- [EXERCISE]:
The answer must be one number: the count of lines in the data below that include "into".

----- SUPPLIED RECORDS -----

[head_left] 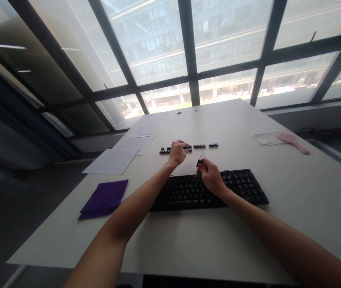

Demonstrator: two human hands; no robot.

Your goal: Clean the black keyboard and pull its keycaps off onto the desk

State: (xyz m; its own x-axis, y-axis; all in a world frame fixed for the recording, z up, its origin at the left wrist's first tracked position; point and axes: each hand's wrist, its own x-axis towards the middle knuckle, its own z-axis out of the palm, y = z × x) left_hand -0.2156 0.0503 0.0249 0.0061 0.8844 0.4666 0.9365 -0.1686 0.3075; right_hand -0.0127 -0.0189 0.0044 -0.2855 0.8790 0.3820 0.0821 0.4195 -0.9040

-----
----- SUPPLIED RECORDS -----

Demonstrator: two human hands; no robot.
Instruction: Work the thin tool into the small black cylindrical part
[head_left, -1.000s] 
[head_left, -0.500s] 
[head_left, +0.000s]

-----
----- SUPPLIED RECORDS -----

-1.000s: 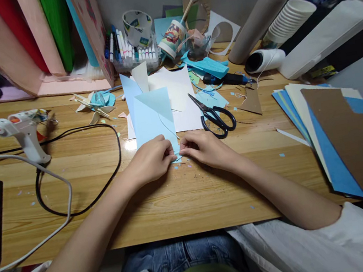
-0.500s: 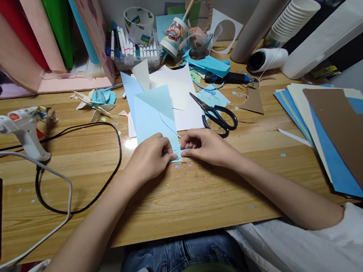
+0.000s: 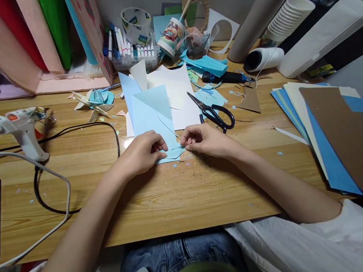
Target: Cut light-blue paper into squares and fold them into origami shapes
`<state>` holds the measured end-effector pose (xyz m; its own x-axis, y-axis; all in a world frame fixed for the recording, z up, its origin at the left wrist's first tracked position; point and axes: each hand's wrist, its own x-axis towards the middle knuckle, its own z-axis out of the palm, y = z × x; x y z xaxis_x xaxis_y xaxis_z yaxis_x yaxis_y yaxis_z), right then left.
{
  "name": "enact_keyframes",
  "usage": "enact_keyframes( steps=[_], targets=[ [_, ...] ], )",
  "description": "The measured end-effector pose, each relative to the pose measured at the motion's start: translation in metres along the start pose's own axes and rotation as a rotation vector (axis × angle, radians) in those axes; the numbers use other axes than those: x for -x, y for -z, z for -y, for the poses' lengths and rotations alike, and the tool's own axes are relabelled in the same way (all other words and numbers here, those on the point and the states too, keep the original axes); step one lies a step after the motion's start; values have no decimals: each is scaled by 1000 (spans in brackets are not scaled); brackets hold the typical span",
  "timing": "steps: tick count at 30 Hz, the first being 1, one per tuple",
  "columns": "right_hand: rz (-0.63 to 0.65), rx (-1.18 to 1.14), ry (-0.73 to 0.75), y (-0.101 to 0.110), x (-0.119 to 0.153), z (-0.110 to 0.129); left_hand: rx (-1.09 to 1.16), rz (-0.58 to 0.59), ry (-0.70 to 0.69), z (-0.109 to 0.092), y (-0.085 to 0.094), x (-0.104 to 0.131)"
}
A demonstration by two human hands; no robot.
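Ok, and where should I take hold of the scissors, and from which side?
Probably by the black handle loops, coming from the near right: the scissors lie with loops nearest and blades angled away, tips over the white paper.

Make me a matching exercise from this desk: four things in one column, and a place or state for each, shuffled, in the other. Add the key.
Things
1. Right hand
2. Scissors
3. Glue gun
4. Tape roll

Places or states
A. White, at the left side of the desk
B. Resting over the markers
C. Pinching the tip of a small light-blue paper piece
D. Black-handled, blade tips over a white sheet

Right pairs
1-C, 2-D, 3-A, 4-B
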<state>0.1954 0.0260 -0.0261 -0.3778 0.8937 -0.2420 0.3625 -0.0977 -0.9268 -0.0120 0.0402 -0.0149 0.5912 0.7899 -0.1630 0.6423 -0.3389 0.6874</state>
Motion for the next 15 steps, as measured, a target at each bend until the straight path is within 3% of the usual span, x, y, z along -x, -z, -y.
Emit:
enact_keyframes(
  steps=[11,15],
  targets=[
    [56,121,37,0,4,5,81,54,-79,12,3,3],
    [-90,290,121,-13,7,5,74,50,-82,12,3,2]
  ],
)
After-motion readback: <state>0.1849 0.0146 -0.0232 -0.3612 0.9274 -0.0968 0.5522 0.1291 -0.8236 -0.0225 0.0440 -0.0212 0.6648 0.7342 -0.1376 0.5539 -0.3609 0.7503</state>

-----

- [RESULT OF THIS EXERCISE]:
2